## Task description
Set down the listing exactly as given, minus images.
++++++++
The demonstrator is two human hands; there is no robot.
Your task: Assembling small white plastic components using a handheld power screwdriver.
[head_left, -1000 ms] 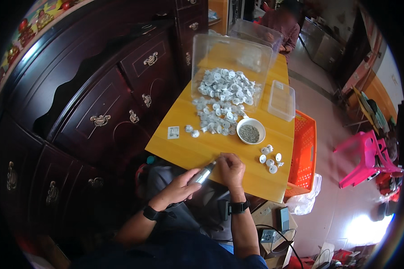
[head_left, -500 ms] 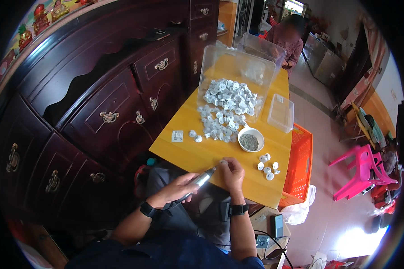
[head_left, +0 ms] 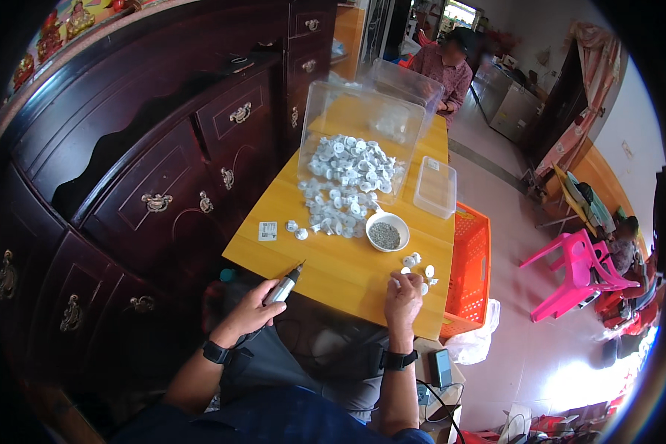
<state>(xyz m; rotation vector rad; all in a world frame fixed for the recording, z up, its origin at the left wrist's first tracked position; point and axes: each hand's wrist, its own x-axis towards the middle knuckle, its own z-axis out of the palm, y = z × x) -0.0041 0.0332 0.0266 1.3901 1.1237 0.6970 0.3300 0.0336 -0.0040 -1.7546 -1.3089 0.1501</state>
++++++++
## Result of this exercise
The demonstrator is two human hands; there is no robot.
Your task: Assembling small white plastic components using a handheld power screwdriver.
[head_left, -1000 ms] 
[head_left, -500 ms] 
[head_left, +0 ms] 
<state>(xyz m; rotation vector rad; all in a world frame fixed for the recording, z up, its origin at the left wrist's first tracked position; point and axes: each hand's wrist, its own x-axis towards the middle knuckle, its own z-axis out of the palm, y = z × x) -0.0041 0.0332 0.0266 1.3901 1.1237 0.6970 0.3300 0.0336 -0.0040 -1.7546 -1.3089 0.1501</state>

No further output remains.